## INFORMATION SUPPLIED

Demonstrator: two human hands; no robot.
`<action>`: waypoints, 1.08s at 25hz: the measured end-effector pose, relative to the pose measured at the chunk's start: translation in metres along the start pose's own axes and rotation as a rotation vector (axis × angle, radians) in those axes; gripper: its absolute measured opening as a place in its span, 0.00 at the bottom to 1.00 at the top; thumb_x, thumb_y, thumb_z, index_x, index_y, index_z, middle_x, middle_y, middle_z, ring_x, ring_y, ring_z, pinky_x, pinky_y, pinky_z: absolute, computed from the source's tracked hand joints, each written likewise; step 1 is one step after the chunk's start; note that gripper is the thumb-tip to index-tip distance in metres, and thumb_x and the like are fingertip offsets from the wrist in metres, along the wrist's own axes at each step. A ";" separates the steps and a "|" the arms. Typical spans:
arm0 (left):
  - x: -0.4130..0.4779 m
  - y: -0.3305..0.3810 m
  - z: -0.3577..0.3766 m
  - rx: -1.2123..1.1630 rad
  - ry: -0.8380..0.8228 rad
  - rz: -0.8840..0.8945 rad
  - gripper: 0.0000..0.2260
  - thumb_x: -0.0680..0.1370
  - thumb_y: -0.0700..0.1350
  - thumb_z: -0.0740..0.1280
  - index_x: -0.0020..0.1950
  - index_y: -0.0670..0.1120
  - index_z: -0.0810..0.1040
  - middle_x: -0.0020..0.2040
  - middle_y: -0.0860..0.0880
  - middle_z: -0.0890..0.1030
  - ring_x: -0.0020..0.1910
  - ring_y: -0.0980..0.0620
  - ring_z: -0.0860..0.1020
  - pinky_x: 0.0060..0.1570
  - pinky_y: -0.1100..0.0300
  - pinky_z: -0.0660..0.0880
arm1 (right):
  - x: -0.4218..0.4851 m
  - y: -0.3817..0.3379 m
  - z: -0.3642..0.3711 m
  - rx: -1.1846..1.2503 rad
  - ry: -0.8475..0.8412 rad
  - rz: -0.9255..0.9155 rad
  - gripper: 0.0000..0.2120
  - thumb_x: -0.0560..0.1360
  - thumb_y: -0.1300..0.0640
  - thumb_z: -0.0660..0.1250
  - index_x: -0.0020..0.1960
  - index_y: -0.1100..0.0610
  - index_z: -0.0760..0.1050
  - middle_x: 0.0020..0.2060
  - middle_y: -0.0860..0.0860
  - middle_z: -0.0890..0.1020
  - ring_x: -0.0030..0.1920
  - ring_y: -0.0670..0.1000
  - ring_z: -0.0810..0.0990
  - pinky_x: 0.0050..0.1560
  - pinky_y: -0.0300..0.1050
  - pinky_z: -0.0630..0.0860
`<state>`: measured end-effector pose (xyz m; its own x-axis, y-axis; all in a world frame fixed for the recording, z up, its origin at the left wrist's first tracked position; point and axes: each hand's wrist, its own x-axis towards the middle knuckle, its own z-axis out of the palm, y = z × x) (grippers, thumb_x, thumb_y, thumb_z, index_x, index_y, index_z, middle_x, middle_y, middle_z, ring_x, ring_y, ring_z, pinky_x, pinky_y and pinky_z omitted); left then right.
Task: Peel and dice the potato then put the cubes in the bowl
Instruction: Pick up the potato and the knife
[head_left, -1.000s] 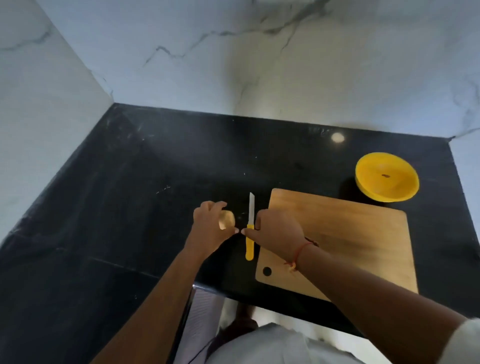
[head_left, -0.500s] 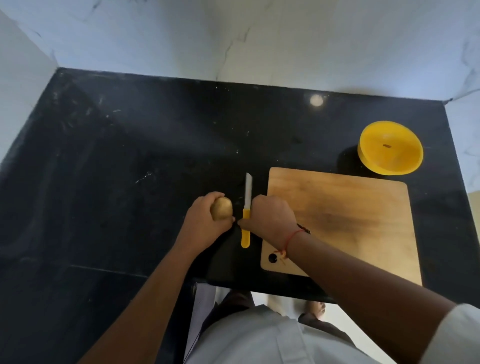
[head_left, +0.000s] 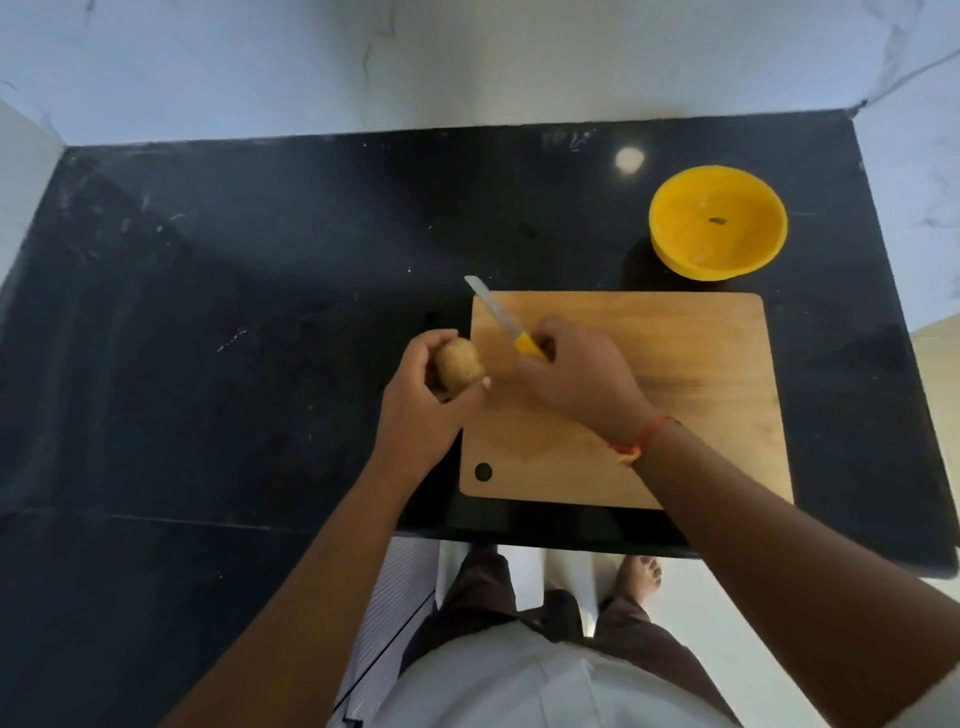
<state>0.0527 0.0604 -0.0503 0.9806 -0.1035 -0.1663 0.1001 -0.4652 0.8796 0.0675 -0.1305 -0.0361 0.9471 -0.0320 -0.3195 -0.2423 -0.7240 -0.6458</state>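
Grips the potato in the left hand, with fingers and thumb curled close round it, so that only its brown, unpeeled upper side shows above the knuckles. Presses the thumb tip against the end nearest the right hand. Holds it just left of the wooden cutting board, over the black counter; cannot tell whether raised or resting there. Clasps the yellow handle of the knife in the right hand, with fingers wrapped tight round it, so that only a short stub of handle shows ahead of the knuckles. Points the pale blade forward and leftward from that fist, with the tip out past the board's far left corner. Places the right hand above the left part of the board, just beside the left hand yet apart from it, with a narrow strip of board visible between. Leaves the blade clear of the potato, ahead of it and a little to its right. Wears an orange thread round the right wrist, behind the fist. Has the yellow bowl well ahead of the right hand and off to its right, upright on the counter just past the board's far edge, with a small dark speck at its bottom. Shows a round hole in the board's near left corner, below the left hand's wrist.
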 end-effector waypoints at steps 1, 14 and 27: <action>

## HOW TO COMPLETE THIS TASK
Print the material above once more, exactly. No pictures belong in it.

## TASK RESULT
Demonstrator: two human hands; no robot.
`<action>`: waypoints, 1.08s at 25hz: the measured end-effector pose, relative to the pose measured at the chunk's start: translation in metres along the start pose's own axes and rotation as a rotation vector (axis × angle, radians) in those axes; gripper: its absolute measured opening as a place in its span, 0.00 at the bottom to 1.00 at the top; thumb_x, thumb_y, thumb_z, index_x, index_y, index_z, middle_x, middle_y, middle_z, ring_x, ring_y, ring_z, pinky_x, pinky_y, pinky_z: absolute, computed from the source's tracked hand joints, each written likewise; step 1 is one step after the chunk's start; note that gripper is the thumb-tip to index-tip distance in metres, and thumb_x and the like are fingertip offsets from the wrist in metres, along the wrist's own axes at each step. A ";" separates the steps and a "|" the arms. Typical spans:
arm0 (left):
  - x: -0.4130..0.4779 m
  - y: -0.3305..0.3810 m
  - z: -0.3577..0.3766 m
  - rx: -1.2123..1.1630 rad
  - ry: -0.8380..0.8228 rad
  - rz: -0.8840..0.8945 rad
  - gripper: 0.0000..0.2260
  - thumb_x: -0.0680..0.1370
  - thumb_y: -0.0700..0.1350
  - thumb_z: -0.0740..0.1280
  - index_x: -0.0020..0.1950
  - index_y: -0.0670..0.1120
  - index_z: -0.0810..0.1040
  - middle_x: -0.0020..0.2040
  - middle_y: -0.0860..0.0880
  - middle_z: -0.0890..0.1030
  - ring_x: -0.0020..0.1910
  - ring_y: -0.0980..0.0620
  - ring_z: -0.0860..0.1020
  - pinky_x: 0.0060..0.1570
  - pinky_y: -0.1100..0.0300
  - pinky_z: -0.0660..0.0880
arm1 (right):
  - x: -0.4218..0.4851 m
  - y: -0.3817..0.3379 m
  - z: -0.3642..0.3711 m
  - rx: -1.1846..1.2503 rad
  - ry: -0.8475..0.8412 rad
  - rz: -0.9255..0.9155 rad
  - gripper: 0.0000..0.2120
  - thumb_x: -0.0560..0.1360
  - thumb_y: -0.1300..0.0640
  - thumb_z: -0.0660..0.1250
  - index_x: -0.0020..0.1960
  - index_y: -0.1100..0.0610
  - index_z: -0.0760..0.1050
  - middle_x: 0.0020..0.2060
  - middle_y: -0.0860..0.0860
  - middle_z: -0.0890..0.1020
  - ring_x: -0.0030..0.1920
  - ring_y: -0.0670..0.1000
  - ring_z: -0.0810..0.0990
  - pinky_x: 0.0050..0.1560
  - pinky_y: -0.0300..0.1050
  - pinky_z: -0.0630..0.0860
`<state>`: measured end-effector pose (xyz m; its own x-axis, y-axis; all in a world frame fixed for the recording, z up, its origin at the left wrist's first tracked position; point and axes: each hand's wrist, its own x-axis towards the middle knuckle, its own z-axis out of the palm, y = z × x) (grippers, thumb_x, thumb_y, thumb_z, index_x, index_y, index_z, middle_x, middle_y, middle_z, ring_x, ring_y, ring_z, pinky_x, pinky_y and pinky_z omitted); left then right.
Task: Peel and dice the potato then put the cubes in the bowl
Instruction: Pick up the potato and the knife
[head_left, -1.000s] 
[head_left, -0.500s] 
[head_left, +0.000s] 
<state>0.0527 0.0604 -0.0503 0.9806 -0.1035 -0.1663 0.1001 -0.4652 0.8796 0.0675 -0.1305 -0.0361 0.9471 -0.0320 -0.3195 -0.2423 -0.7240 -0.6458</state>
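Grips the potato in the left hand, with fingers and thumb curled close round it, so that only its brown, unpeeled upper side shows above the knuckles. Presses the thumb tip against the end nearest the right hand. Holds it just left of the wooden cutting board, over the black counter; cannot tell whether raised or resting there. Clasps the yellow handle of the knife in the right hand, with fingers wrapped tight round it, so that only a short stub of handle shows ahead of the knuckles. Points the pale blade forward and leftward from that fist, with the tip out past the board's far left corner. Places the right hand above the left part of the board, just beside the left hand yet apart from it, with a narrow strip of board visible between. Leaves the blade clear of the potato, ahead of it and a little to its right. Wears an orange thread round the right wrist, behind the fist. Has the yellow bowl well ahead of the right hand and off to its right, upright on the counter just past the board's far edge, with a small dark speck at its bottom. Shows a round hole in the board's near left corner, below the left hand's wrist.
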 end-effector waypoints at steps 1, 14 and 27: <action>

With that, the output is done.